Start of Information

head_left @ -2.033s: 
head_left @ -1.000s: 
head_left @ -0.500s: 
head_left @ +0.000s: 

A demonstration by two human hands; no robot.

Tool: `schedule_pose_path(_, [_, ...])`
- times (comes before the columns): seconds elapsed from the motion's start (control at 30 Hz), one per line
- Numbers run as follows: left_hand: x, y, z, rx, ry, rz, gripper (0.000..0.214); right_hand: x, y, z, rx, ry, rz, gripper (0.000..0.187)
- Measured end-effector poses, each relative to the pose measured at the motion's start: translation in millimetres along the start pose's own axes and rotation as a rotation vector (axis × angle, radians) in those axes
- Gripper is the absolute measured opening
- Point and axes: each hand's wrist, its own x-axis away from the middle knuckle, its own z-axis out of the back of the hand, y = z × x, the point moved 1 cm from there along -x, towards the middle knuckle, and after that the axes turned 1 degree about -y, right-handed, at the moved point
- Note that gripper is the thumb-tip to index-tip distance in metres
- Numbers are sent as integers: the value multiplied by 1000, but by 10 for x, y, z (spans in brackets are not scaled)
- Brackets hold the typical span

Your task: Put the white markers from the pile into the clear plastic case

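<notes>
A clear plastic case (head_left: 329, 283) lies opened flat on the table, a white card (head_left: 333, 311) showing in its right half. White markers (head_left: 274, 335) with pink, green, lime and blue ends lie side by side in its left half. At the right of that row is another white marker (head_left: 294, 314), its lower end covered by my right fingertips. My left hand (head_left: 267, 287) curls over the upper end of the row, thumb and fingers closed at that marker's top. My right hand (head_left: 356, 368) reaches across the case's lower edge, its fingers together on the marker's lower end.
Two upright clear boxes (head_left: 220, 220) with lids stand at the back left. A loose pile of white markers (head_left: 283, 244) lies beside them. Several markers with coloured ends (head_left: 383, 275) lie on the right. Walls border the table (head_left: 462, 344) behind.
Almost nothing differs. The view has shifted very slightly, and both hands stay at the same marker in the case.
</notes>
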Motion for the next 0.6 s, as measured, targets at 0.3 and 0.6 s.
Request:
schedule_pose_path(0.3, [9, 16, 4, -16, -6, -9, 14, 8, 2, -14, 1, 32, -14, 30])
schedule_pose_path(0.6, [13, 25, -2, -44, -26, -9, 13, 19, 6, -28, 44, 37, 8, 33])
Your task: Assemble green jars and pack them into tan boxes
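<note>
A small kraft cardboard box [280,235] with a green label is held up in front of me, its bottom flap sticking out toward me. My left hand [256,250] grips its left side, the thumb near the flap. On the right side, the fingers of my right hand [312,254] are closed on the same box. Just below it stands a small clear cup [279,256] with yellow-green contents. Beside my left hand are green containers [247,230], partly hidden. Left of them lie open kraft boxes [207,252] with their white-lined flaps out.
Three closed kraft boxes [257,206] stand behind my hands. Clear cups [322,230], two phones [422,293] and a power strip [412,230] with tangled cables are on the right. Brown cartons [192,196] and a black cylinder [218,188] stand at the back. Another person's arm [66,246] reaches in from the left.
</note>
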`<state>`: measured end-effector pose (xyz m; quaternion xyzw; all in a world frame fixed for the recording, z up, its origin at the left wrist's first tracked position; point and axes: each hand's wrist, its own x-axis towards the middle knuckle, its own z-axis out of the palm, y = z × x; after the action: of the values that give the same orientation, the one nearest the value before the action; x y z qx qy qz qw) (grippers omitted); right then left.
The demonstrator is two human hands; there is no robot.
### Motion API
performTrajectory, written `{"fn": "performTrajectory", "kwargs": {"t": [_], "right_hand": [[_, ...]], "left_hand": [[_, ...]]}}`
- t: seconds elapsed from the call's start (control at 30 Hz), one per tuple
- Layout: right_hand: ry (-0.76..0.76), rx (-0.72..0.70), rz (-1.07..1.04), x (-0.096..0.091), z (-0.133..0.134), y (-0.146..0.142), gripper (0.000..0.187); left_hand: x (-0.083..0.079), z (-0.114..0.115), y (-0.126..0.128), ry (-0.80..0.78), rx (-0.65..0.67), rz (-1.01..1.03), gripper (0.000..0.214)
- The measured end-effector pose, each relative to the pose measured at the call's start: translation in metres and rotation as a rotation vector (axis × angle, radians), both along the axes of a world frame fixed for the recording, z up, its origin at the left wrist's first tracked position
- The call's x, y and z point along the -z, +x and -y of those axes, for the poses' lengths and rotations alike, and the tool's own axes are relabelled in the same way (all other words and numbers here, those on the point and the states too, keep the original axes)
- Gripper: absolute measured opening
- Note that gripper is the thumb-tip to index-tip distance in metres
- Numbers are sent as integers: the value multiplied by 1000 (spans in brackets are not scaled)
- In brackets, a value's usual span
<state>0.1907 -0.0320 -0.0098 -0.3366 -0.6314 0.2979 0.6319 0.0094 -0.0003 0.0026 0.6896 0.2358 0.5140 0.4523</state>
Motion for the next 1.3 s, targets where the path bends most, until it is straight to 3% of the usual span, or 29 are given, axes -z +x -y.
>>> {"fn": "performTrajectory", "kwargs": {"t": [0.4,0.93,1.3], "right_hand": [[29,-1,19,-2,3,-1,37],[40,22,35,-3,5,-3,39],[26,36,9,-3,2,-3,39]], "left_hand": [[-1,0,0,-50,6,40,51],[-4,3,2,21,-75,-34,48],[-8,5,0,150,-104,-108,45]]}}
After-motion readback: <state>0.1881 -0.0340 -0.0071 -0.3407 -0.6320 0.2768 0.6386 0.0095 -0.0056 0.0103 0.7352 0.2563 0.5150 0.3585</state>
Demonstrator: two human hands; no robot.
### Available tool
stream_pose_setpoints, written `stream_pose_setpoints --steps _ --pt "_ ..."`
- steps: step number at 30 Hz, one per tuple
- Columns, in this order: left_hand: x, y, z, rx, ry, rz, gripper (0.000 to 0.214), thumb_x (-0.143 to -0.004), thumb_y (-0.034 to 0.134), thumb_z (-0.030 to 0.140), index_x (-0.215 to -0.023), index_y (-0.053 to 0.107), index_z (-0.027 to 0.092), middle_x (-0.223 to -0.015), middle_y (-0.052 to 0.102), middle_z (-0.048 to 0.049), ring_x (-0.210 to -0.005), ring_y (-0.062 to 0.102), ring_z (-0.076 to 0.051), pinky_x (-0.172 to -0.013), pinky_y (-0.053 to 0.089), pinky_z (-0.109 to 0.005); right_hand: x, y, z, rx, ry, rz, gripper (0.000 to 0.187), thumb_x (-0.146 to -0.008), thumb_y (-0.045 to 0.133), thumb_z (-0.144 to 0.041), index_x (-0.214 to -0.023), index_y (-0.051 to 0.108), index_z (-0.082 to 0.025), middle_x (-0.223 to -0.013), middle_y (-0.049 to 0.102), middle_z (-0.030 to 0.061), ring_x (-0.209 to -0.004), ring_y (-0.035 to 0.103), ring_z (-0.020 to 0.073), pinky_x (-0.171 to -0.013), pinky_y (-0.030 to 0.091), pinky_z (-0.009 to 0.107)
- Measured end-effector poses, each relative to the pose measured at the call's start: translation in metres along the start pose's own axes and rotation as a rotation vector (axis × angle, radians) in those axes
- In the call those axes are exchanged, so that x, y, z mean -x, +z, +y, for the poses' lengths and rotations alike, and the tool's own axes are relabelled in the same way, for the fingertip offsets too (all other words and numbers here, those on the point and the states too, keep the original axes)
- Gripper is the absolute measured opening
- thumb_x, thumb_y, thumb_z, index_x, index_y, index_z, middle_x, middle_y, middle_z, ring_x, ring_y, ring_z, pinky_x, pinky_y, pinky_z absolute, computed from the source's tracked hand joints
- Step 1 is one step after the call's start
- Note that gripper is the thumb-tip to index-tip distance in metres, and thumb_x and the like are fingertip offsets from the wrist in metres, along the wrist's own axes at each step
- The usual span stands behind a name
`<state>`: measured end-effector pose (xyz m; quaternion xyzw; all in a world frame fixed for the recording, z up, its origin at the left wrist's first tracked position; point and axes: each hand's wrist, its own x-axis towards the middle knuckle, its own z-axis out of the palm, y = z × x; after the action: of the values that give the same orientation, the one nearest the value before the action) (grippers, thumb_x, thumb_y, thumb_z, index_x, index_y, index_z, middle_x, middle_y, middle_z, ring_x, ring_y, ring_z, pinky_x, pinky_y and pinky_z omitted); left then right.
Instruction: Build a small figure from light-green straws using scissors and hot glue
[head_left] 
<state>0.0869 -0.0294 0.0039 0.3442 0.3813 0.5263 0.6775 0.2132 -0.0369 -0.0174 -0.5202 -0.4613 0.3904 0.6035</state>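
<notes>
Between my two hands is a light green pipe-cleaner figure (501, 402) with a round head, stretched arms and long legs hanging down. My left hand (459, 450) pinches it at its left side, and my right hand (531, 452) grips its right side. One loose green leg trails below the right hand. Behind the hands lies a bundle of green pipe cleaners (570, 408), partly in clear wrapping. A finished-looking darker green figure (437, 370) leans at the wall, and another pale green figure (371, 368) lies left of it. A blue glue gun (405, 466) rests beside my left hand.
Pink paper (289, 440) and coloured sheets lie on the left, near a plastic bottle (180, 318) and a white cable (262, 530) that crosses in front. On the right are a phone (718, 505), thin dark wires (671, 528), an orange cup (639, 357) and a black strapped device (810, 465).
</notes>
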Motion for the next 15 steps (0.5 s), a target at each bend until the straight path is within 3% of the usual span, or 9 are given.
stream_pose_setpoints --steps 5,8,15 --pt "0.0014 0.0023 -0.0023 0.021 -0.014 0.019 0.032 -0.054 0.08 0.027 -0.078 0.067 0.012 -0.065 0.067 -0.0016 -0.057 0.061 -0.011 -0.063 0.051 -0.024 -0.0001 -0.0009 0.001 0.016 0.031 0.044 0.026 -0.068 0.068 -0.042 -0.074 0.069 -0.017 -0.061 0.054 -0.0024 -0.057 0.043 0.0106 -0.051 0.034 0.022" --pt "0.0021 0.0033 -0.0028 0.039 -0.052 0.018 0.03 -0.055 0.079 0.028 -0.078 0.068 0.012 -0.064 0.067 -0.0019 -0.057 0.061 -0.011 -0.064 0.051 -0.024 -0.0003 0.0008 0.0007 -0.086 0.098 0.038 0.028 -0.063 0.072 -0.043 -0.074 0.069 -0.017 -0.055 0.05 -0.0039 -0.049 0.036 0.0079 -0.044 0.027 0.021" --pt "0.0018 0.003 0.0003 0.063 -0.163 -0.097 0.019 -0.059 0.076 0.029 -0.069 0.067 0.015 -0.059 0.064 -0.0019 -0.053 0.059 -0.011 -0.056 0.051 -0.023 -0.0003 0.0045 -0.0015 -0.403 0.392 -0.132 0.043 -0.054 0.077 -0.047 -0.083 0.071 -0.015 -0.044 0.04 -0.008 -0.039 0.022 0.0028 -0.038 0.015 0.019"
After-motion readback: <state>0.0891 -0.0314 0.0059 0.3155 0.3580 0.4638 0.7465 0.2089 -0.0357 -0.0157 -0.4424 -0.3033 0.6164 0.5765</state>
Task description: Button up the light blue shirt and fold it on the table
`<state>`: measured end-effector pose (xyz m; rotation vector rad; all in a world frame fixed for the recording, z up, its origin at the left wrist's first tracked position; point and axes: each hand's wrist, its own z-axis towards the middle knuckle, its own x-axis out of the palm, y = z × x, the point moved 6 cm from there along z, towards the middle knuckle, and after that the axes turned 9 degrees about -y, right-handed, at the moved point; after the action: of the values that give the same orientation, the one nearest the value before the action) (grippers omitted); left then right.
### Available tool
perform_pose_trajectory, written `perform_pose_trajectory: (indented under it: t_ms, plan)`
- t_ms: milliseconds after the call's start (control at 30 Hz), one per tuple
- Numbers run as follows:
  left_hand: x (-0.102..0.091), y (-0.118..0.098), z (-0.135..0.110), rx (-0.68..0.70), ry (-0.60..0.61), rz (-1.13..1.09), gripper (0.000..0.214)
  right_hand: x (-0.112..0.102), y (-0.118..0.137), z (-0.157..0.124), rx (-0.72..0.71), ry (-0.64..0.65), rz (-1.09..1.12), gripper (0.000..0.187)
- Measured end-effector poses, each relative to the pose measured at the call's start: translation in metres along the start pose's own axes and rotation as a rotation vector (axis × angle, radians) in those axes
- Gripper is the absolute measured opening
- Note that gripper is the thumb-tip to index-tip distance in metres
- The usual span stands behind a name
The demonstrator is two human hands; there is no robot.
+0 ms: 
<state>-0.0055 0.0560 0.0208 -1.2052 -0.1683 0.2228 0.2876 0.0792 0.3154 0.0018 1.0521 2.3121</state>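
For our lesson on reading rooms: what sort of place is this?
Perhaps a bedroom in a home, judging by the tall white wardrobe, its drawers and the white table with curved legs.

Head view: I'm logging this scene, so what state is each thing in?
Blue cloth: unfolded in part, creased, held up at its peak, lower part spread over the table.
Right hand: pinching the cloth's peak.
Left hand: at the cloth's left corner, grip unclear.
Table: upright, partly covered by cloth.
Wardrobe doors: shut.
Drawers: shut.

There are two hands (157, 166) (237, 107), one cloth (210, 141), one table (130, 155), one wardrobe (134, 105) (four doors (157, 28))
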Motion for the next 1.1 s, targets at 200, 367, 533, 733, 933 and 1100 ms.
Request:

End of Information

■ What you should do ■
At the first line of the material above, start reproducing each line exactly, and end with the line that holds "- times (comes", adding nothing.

■ Written response ■
head_left @ -2.033s: 
head_left @ -1.000s: 
head_left @ -0.500s: 
head_left @ +0.000s: 

A demonstration by two human hands; no robot.

Tool: `schedule_pose_path(_, [_, ...])`
- times (comes before the columns): seconds elapsed from the motion's start (control at 30 Hz), one per line

Nothing remains to be done for this exercise.